MIDRC CRP-2: Machine intelligence algorithms from multi-modal, multi-institutional COVID-19 data (https://www.midrc.org/midrc-collaborating-research-projects/project-one-crp2)

Development Team: S.Candemir (candemirsema@gmail.com)

Modality: Chest X-ray

Lung Lobe Segmentation model based on U-Net[1,2]. The model is trained with JSRT data [3] and the corresponding lung masks (SCR data) [4]. The training images are enhanced and re-sized to 256 x 256 before feeding to the network.

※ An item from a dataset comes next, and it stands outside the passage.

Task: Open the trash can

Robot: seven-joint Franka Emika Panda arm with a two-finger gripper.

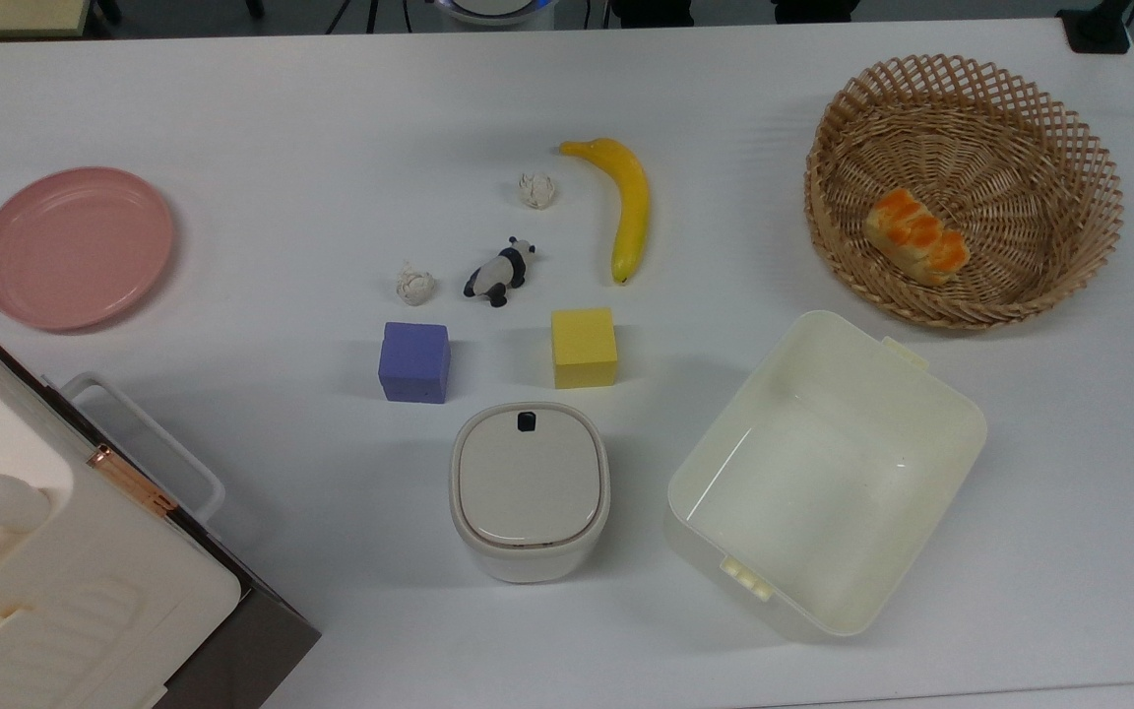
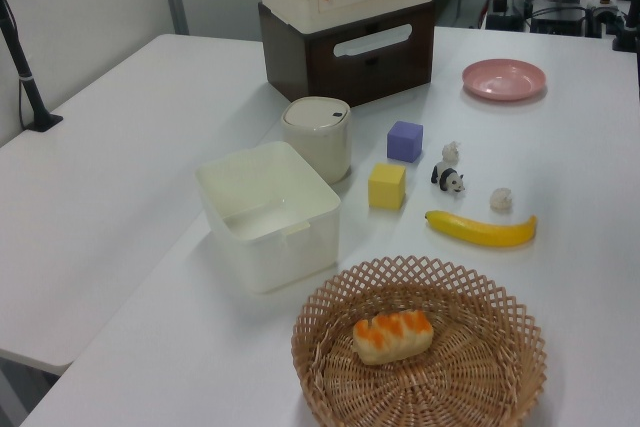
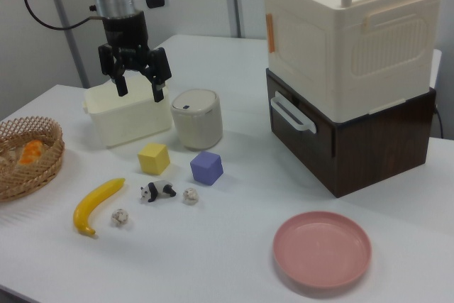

The model is trained at The Ohio State University Wexner Medical Center, Department of Radiology [5], using Python, Tensorflow Keras API, and trained on an NVIDIA QuadroGV100 system with CUDA/CuDNNv9 dependecies. example output

Requirements: Python, Tensorflow Keras API, SimpleITK, OpenCV, Numpy, Scikit-image, Matplotlib

Predict

locate CT sequences in Data folder
>>python lung_segment.py

References

  1. U-Net: Convolutional Networks for Biomedical Image Segmentation (https://lmb.informatik.uni-freiburg.de/people/ronneber/u-net/)
  2. U-Net Architecture implementation (https://github.com/imlab-uiip/lung-segmentation-2d/tree/master/Demo)
  3. Training Data: JSRT database (http://db.jsrt.or.jp/eng.php)
  4. Training Data: SCR reference lung boundaries (https://www.isi.uu.nl/Research/Databases/SCR/)
  5. Laboratory for Augmented Intelligence in Imaging, The Ohio State University Wexner Medical Center,Department of Radiology (http://aii.osu.edu/)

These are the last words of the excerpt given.